Kurt Waldheim’s Past
Gitta Sereny, 21 April 1988
A very disturbing thing has happened to journalism, to the writing of history, and even to justice. In anything to do with the Nazis, whose doings continue to preoccupy us 45 years on, any attempt at detachment is considered suspect, any degree of objectivity reprehensible. Somewhat obsessed with the subject myself, I have a good deal of personal experience of this phenomenon. Over the past twenty years I have spent some thousands of days, I suppose, talking to one-time Nazis, to those who suffered under them and those who fought them. I have written about the unpopular Nazi-crime trials in Germany – and was criticised for praising the Germans for their tenacity in going on with them. I have written about the so-called ‘revisionists’, who obscenely wish to deny the existence of the gas-chambers – and was criticised for upholding their right to voice these irrational opinions. I have battled in print against people like David Irving (Hitler’s War), who misuse history to advance their dangerous ideologies, and, at the other end of the scale, men like Martin Gray (For those I loved), who use these appalling events for self-aggrandisement.

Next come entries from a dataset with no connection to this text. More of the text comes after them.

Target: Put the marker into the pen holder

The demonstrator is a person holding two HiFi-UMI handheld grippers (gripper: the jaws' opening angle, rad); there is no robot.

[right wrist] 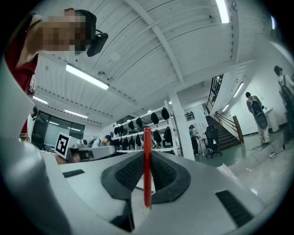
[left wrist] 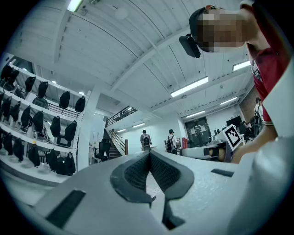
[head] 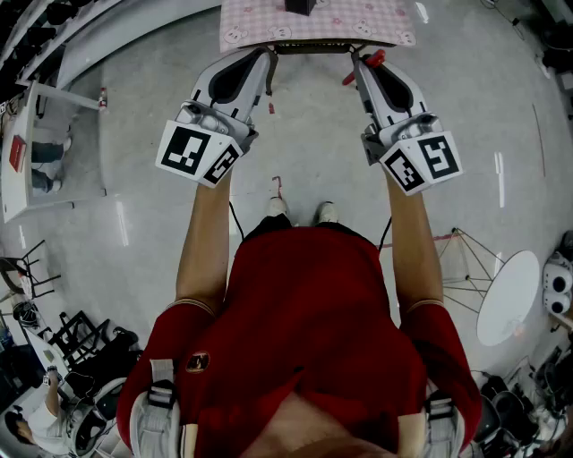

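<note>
Pink-clothed table (head: pixel 260 27) sits just ahead of left gripper (head: pixel 269 54) and right gripper (head: pixel 358 59). Dark object (head: pixel 300 5) stands on it, ahead and between them.

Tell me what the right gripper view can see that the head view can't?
Only the right gripper view shows the shelves of black bags and the staircase across the room. It also shows the jaws closed on the red marker, which stands straight up between them. Only the head view shows the table with its pink cloth, the person's red shirt and their shoes. Both show the right gripper holding the marker.
</note>
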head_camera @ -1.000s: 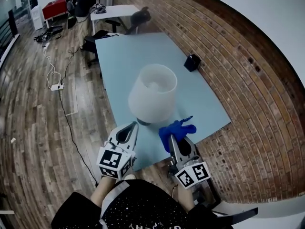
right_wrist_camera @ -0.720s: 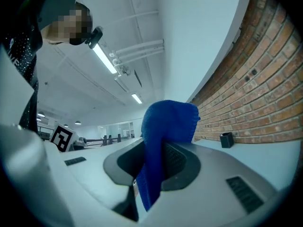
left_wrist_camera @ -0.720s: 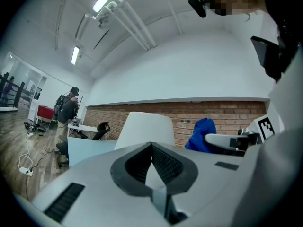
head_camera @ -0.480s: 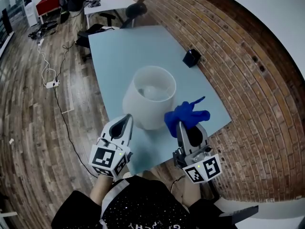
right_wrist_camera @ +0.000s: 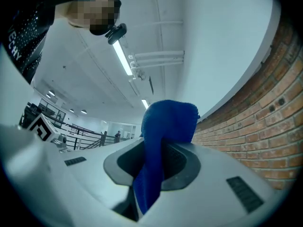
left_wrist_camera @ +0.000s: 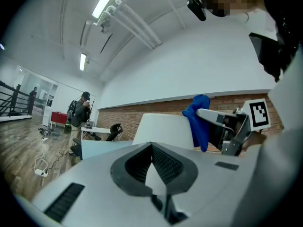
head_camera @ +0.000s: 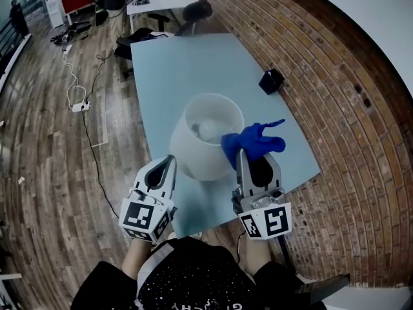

Interestingly, nobody minds much about Irving, but attacking Gray causes wrathful indignation among Holocaust dogmatists. I sought to learn from men who became monsters, such as Franz Stangl, Kommandant of Treblinka (about whom I wrote in Into That Darkness) and was severely taken to task by the same kind of fanatics, who feel that it is not only pointless but immoral to engage in dialogue with such men.’